José gave him a how-dumb-are-you look.
“You have to ask?” he said. “It’s the only way to stay safe. You need your homeboys to watch your back.”
“Against what?”
“Huh?”
“What kind of danger do you think you’re in?” Jay asked. “The gangs are all gone from the south barrio.”
“Yeah, and if we want to go across the river for a show or something? You don’t think the 66ers are gonna be all over our asses?”
Lupita laughed.
“What’s so funny?” José asked.
“Nothing. It’s just you five-fingered beings make everything so hard on yourselves.”
“Five-fingered what?”
“People,” Jay said. “Humans.”
José gave him another withering look. “You trying to tell me you’re not human?”
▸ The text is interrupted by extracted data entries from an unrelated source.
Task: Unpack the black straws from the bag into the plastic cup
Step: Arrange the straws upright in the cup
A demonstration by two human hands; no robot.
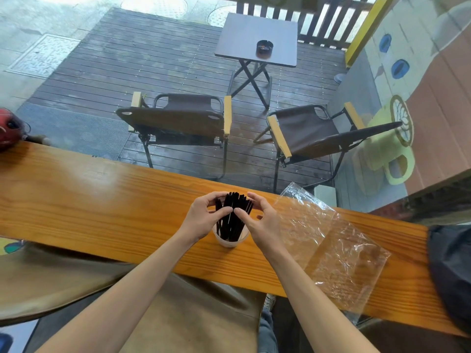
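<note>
From my head camera I look down on a long wooden bench [102, 200] set against a window. A small plastic cup [230, 240] stands upright on it, near the middle of my view, and the black straws [233, 215] stand in it as a bunch, their tops fanning out a little above the rim. My left hand [204, 217] curls around the left side of the bunch, fingers bent over the straw tops and thumb pressing in from the near side. My right hand [262, 217] mirrors it on the right, fingers cupped over the tops and thumb meeting my left thumb in front of the straws. Both hands are closed loosely on the bunch, touching it well above the cup; neither hand touches the cup itself as far as I can tell. The clear plastic bag [336, 248] lies flat and crumpled on the bench just to the right of my right hand, with no straws visible in it. At the right end of the bench lies something dark [451, 271], and at the far left end sits a red object [9, 128]; I cannot tell what either is. Through the glass beyond the bench I see two folding chairs [178, 118] on a wooden deck and a small table [257, 38] with an ashtray [264, 47] on it.
</note>
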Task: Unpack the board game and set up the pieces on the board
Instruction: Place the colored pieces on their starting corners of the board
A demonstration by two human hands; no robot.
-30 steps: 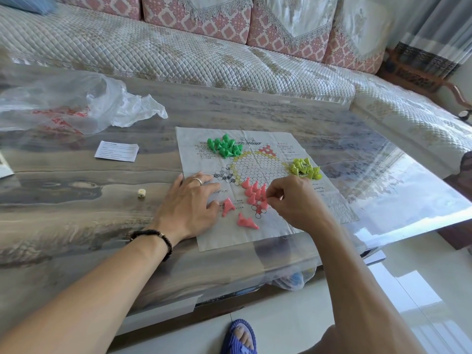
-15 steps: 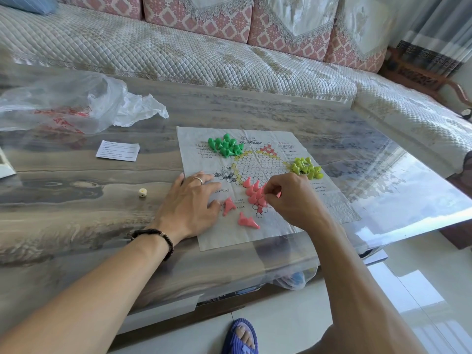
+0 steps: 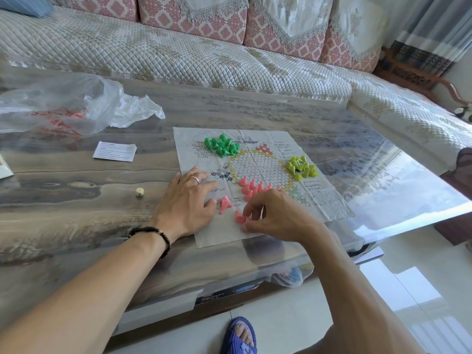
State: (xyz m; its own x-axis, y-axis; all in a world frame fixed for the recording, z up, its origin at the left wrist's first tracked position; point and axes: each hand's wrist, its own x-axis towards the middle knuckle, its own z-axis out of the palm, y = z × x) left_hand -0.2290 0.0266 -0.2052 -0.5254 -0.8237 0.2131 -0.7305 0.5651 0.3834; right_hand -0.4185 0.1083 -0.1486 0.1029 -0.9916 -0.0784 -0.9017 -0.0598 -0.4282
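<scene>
A paper game board (image 3: pixel 258 175) lies flat on the glass-topped coffee table (image 3: pixel 383 190), close to its near edge and toward the right-hand end. The left hand (image 3: pixel 187 203), with a ring on one finger and a dark bead bracelet (image 3: pixel 153 235) at the wrist, rests palm down with straight fingers on the board's near left corner, pressing the paper flat. The right hand (image 3: pixel 274 213) hovers low over the board's near edge, its fingers curled and its fingertips pinching a pink cone piece (image 3: pixel 240 217) that lies on its side on the paper. Another fallen pink piece (image 3: pixel 224 203) lies just beside the left hand's thumb. A row of upright pink pieces (image 3: pixel 251 187) stands on the near part of the printed grid, partly hidden behind the right hand. A heap of green pieces (image 3: pixel 221 145) sits near the board's far left corner, and a heap of yellow-green pieces (image 3: pixel 301 167) lies by its right edge (both heaps are loose, not set on the grid). Off the board, a small die (image 3: pixel 139 191) sits on the table left of the left hand, a printed paper slip (image 3: pixel 115 151) lies farther back, and a crumpled clear plastic bag (image 3: pixel 66 103) fills the far left corner. A foot in a blue sandal (image 3: pixel 240 337) shows on the floor below the near edge.
</scene>
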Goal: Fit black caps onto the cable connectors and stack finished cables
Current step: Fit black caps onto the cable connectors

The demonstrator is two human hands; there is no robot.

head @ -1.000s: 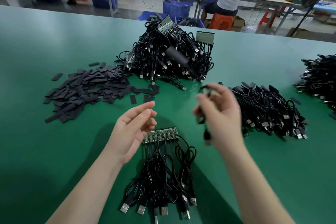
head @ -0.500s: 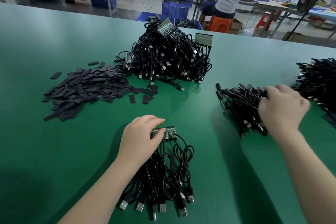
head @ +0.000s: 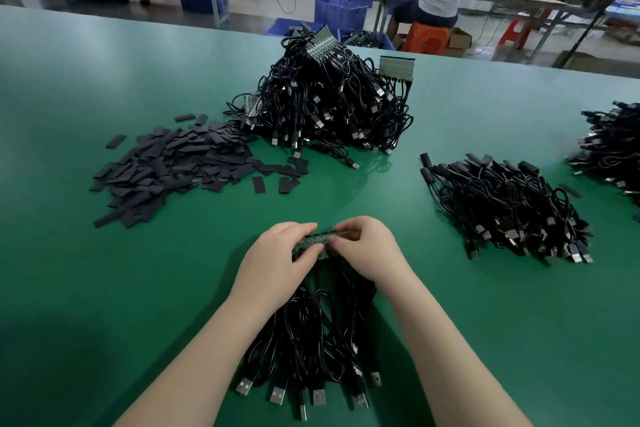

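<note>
Both hands, left hand [head: 277,265] and right hand [head: 369,248], pinch the circuit-board strip [head: 313,240] atop the cable bundle [head: 311,340] on the table [head: 104,288], probably detaching one connector; next, take a cap from the black caps [head: 166,166].

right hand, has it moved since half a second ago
Yes. The right hand has left the finished cable pile on the right and come back leftward to the green board strip, which it now pinches opposite the left hand.

Matt black caps [head: 166,166] lie on a smooth, faintly glossy green table [head: 104,288]; plugs [head: 277,395] look metal.
</note>
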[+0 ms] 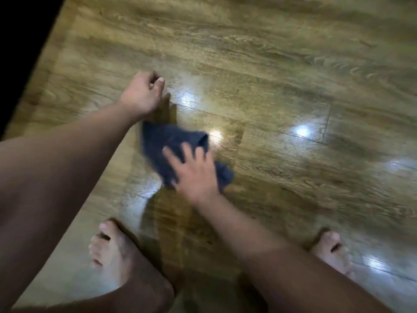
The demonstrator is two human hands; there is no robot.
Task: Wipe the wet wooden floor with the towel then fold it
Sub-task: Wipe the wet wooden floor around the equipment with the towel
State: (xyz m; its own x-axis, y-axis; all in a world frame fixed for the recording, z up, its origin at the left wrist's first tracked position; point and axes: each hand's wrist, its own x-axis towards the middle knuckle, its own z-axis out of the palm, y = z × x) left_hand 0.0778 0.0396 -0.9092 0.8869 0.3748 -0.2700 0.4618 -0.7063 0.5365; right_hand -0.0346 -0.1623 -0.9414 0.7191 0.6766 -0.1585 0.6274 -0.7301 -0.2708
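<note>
A: What lies on the wooden floor (pixel 259 71), and of what make?

B: A dark blue-grey towel (pixel 167 141), soft and crumpled into an irregular bunch, one corner folded up near a bright glare spot. The floor is glossy plank with a swirling brown grain; several white reflections sit on its sheen, and a darker patch spreads beneath and behind the towel.

A: The right hand (pixel 195 172)?

B: It presses down on the towel's near part, fingers (pixel 187 152) spread and nearly straight, not curled round the cloth.

A: And the left hand (pixel 141 96)?

B: It hangs above the floor just beyond the towel's far corner, fingers loosely curled, thumb tip near them, holding nothing I can see. Whether it touches the boards I cannot tell.

A: What is cut off or unclear?

B: Both forearms leave the lower edge. Two bare feet stand well apart: the left foot (pixel 110 251) whole, the right foot (pixel 334 251) partly behind the right forearm. Everything is smeared by blur, and a black strip (pixel 20 37) fills the upper left corner.
</note>
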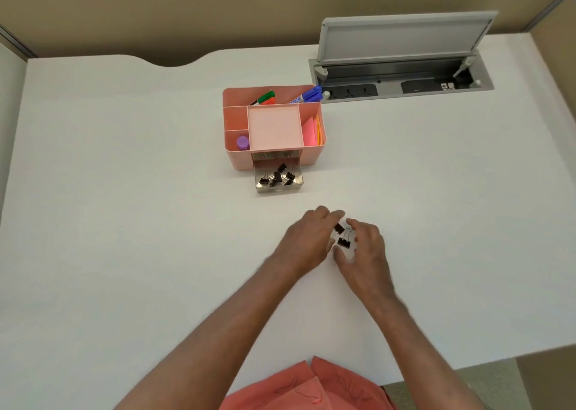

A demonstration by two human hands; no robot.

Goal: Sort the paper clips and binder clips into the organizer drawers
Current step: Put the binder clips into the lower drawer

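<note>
A pink desk organizer (240,158) stands on the white table. Its lower clear drawer (279,186) is pulled out toward me and holds several black binder clips (277,176). Nearer to me, my left hand (307,238) and my right hand (364,247) meet over two black binder clips on the table. My left fingertips pinch the upper binder clip (339,228). The lower binder clip (343,243) lies between the hands, at my right thumb; whether that hand grips it I cannot tell. No paper clips can be made out.
The organizer's top compartments hold markers (308,95), a purple cap (242,143) and pink sticky notes (308,133). An open grey socket box (402,79) with a raised lid is set into the table behind it. A notch cuts the far table edge (174,62).
</note>
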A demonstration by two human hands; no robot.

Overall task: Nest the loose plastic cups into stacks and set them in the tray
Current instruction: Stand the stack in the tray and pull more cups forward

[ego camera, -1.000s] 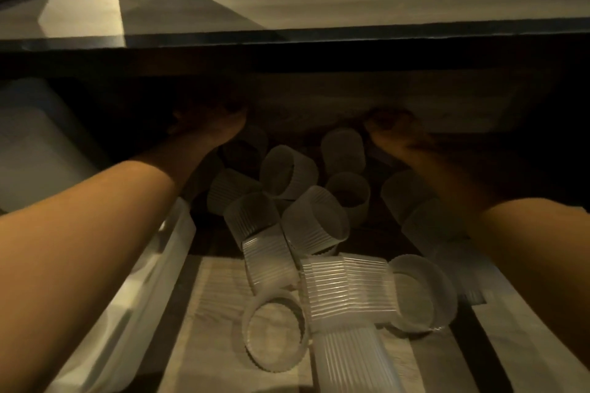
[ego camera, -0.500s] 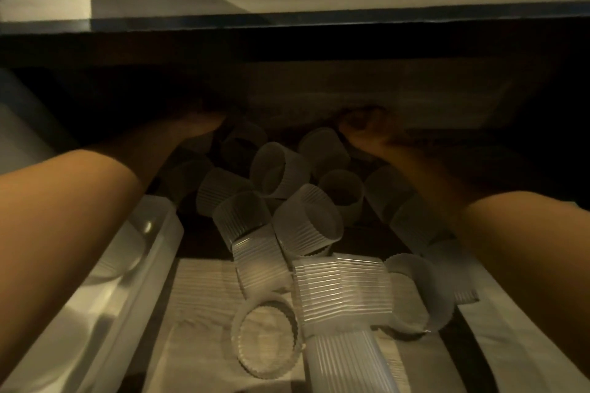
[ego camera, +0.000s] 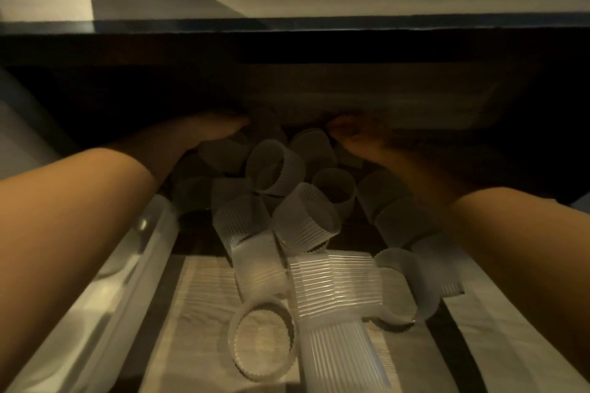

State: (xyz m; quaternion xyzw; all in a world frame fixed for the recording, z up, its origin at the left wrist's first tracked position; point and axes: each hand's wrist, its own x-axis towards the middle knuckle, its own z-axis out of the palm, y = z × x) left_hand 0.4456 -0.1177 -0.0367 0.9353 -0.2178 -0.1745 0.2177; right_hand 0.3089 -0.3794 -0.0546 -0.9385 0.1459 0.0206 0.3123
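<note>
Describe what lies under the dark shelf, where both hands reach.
Ribbed plastic cups lie jumbled there, with the left hand and right hand at the back of the pile. Shadow hides the fingers and anything deeper.

My left hand [ego camera: 217,126] has slid right and my right hand [ego camera: 354,137] left, so they stand closer together at the far, dark end of the cup pile [ego camera: 287,201]. My left forearm has lifted off the tray [ego camera: 105,290], baring more of its rim. I seem to be gathering cups inward.
</note>
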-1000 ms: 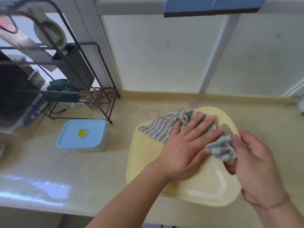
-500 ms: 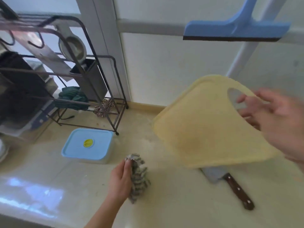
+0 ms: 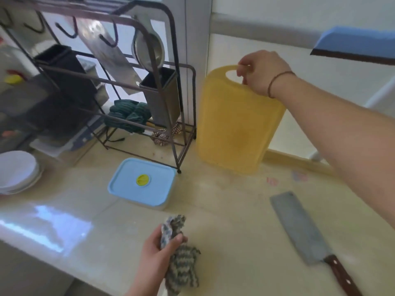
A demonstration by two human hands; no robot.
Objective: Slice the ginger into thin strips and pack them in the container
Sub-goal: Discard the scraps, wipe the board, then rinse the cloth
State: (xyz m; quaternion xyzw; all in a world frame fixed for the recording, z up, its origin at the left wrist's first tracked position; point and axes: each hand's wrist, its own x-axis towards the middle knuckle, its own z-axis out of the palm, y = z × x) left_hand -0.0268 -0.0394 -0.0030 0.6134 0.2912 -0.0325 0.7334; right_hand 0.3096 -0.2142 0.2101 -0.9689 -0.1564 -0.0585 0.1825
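Observation:
My right hand (image 3: 259,72) grips the handle hole of the yellow cutting board (image 3: 235,127), which stands upright on the counter's far side against the wall. My left hand (image 3: 155,255) holds a grey zigzag cloth (image 3: 181,263) low over the counter's near edge. A container with a light blue lid and a yellow-green valve (image 3: 142,183) sits closed on the counter left of the board. A cleaver with a brown handle (image 3: 307,231) lies flat on the counter at the right. No ginger is visible.
A dark wire rack (image 3: 136,86) with hooks, a hanging grater, a strainer and a utensil holder stands at the back left. White plates (image 3: 16,171) sit at the far left. A blue squeegee (image 3: 354,45) hangs at the upper right.
My right hand lifted the cutting board off the counter and stood it upright against the wall. My left hand took the cloth off the board and drew it toward the near edge. The cleaver became visible.

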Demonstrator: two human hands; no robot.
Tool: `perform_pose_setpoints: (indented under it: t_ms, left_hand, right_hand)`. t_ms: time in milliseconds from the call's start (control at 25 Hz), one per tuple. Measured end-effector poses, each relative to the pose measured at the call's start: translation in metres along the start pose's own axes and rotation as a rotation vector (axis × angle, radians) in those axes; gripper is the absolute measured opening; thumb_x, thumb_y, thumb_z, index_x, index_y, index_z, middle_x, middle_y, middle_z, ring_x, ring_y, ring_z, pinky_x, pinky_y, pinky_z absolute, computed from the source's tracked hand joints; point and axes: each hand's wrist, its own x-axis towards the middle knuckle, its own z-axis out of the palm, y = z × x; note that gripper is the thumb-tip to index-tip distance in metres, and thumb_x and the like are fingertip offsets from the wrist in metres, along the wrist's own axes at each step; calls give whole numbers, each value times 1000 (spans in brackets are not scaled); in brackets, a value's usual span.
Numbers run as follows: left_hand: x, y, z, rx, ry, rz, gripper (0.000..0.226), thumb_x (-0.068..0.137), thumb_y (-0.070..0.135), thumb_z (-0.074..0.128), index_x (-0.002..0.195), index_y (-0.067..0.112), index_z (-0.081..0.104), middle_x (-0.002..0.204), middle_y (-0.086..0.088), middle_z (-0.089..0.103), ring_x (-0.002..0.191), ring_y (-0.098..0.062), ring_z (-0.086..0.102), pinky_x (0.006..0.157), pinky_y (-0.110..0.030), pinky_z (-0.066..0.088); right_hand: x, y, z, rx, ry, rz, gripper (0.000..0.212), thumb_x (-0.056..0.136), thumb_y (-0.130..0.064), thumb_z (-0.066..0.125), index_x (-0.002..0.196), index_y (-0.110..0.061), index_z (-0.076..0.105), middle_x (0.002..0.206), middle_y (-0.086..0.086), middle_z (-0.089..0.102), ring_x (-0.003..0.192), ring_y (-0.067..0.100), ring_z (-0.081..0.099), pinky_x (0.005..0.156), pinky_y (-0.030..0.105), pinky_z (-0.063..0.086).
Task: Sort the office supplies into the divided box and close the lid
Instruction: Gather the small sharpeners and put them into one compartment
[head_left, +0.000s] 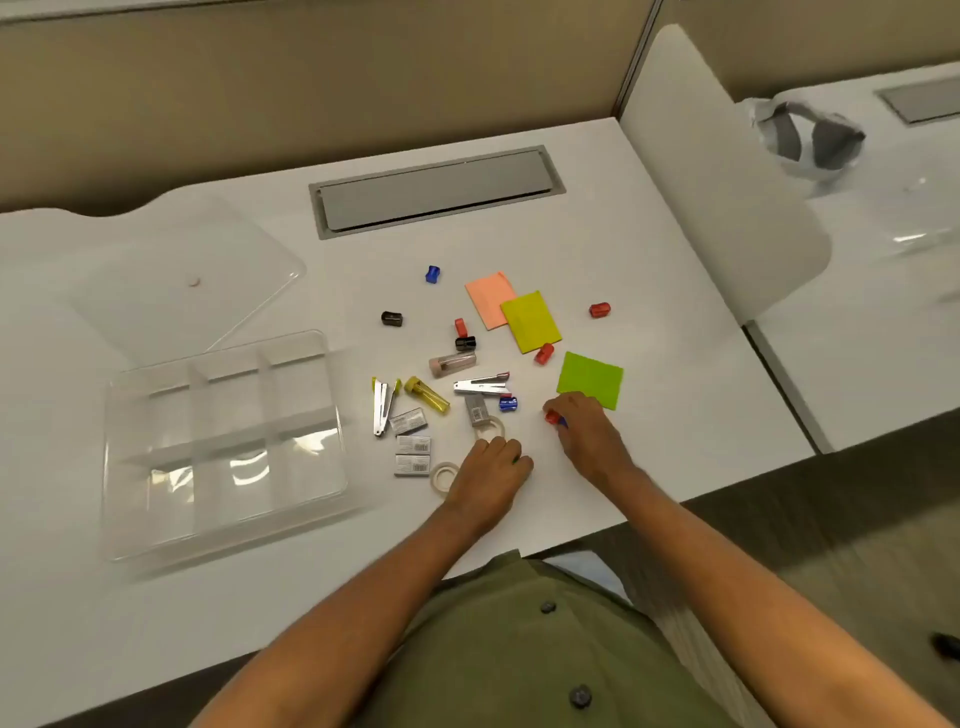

“Have you really looked at Lupita?”
“Oh . . . yeah. But what about you?”
“You don’t want to see my other face,” Jay said.
Something in the tone of his voice kept José from making a smart remark.
“What are we going to do with him?” Jay asked Lupita.
She shrugged. “Let him do whatever he wants across the river. If he’s stupid enough to still get mixed up with the bandas over there, is it really your responsibility?”
Jay shook his head. “That’s Jesus Abarca’s territory.”
“So there you go.”
“You can’t tell me what I can or can’t do,” José said.
“Do you want to stay here?” Jay asked.
“No, but—”
“Then listen up. Do whatever you want when you’re on the other side of the San Pedro. But if you bring gang business southside—and I mean any kind of gang business—you’ll be seeing me again. But for only as long as it takes me to escort you to the border.”
José shook his head. “What makes you think—”
“I think he needs a demonstration,” Lupita said.
Dragonfire would be impressive, but Jay bent and picked up a rock.
“This is your head,” he told José.
He asked the rock for a favor, and when he closed his hand the rock crumbled into dust. He opened his hand.
“And this is your head if you keep pissing me off,” he said.